Je participais en ce 4 janvier à l’installation de la première assemblée de la toute nouvelle région issue de la fusion de l’ex Languedoc-Roussillon et de Midi-Pyrénées. Je peux dire qu’il y avait effervescence dans les locaux toulousains de feu le Conseil Régional de Midi Pyrénées, manifestement trop petits pour accueillir les 158 nouveaux conseillers régionaux. Entre public, presse et élus les couloirs grouillaient de monde, plus ou moins perdu en ce premier lundi de 2016.

Retrouvailles de candidats communistes et de la liste « Nouveau Monde en Commun », devenus élus pour certains et qui siègeront désormais dans un même groupe éponyme, avec une indépendance réelle en son sein pour chaque entité.

La première session a donné lieu à l’élection, sans surprise, de la présidente de la nouvelle assemblée régionale, Carole Delga (candidate de la majorité de gauche régionale « Notre Sud en Commun »). Sa seule concurrente au poste, France Jamet (FN), obtient 40 voix pas une de plus que celles de son camp, 29 élus décident de voter blancs ou nuls. L’ancienne Secrétaire d’Etat au commerce et à l’artisanat, accède facilement au perchoir régional dès le premier tour, même si elle ne recueille que 89 voix de gauche sur les 93 possibles. Dans son premier discours, la nouvelle présidente a rendu hommage à ses prédécesseurs, les défunts Christian Bourquin et Georges Frêche mais aussi Martin Malvy, présent parmi les invités, et Damien Alary, qui jouera sans doute les premiers rôles comme vice-président dans cette assemblée.

Carole Delga a aussi beaucoup parlé de nouvelle gouvernance, de citoyenneté, d’équilibre territorial, des valeurs bien soutenues et débattues entre les deux tours avec la liste Onesta à laquelle participaient EELV et le Front de Gauche dont le PCF. Un discours enfin où il a été beaucoup question d’union territoriale et d’économie avec la première mesure annoncée : un budget de 800 millions d’€ sur 2016 pour favoriser la relance et l’emploi dans le bâtiment et travaux publics de la région.
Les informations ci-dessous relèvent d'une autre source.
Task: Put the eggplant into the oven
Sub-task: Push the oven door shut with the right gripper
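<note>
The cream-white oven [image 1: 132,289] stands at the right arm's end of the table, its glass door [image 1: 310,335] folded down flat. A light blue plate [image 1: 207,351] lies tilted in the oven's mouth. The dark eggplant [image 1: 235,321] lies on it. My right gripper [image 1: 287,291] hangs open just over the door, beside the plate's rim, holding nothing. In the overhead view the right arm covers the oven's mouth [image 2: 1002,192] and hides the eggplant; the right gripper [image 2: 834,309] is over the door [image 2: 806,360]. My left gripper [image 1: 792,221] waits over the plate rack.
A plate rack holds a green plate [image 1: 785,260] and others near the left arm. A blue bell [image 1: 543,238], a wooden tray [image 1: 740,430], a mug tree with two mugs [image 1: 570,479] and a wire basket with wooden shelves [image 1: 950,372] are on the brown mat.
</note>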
Les représentants des partis ont ensuite pris la parole, exercice dans lequel Jean Luc Gibelin a été le plus politique. Ensuite 51 membres de la commission permanente (30 majorité, 13 FN, 8 droite) ont été élus, puis 15 vice-présidentes et vice-présidents au sein desquels, les communistes Jean Luc Gibelin hérite la sixième vice-présidence (transports-mobilité) et Marie Piqué la quinzième (santé, solidarité, handicap, logement, services publics).  Force est de constater que ce ne sont pas des strapontins, à noter aussi que Serge Regourd (proche du PCF) devrait présider la commission culture et langues régionales, que Patrick Cases co-présidera à part égale avec Véronique Vinet, élue EELV, le groupe « Nouveau Monde en Commun » fort de 27 membres. Enfin Agnes Langevine sera la troisième vice-présidente de la région, en quelque sorte, elle représentera les PO au plus haut niveau de l’exécutif régional. La machine est pratiquement en place, reste maintenant à tenir les paroles données tant aux électrices et électeurs qu’aux partenaires de liste entre les deux tours. Carole Delga s’y est engagée dans son premier discours de présidente, elle y a plutôt intérêt car c’est à cela qu’elle sera jugée par sa majorité et par le peuple de la nouvelle région, plus grande que 13 pays de l’Union Européenne.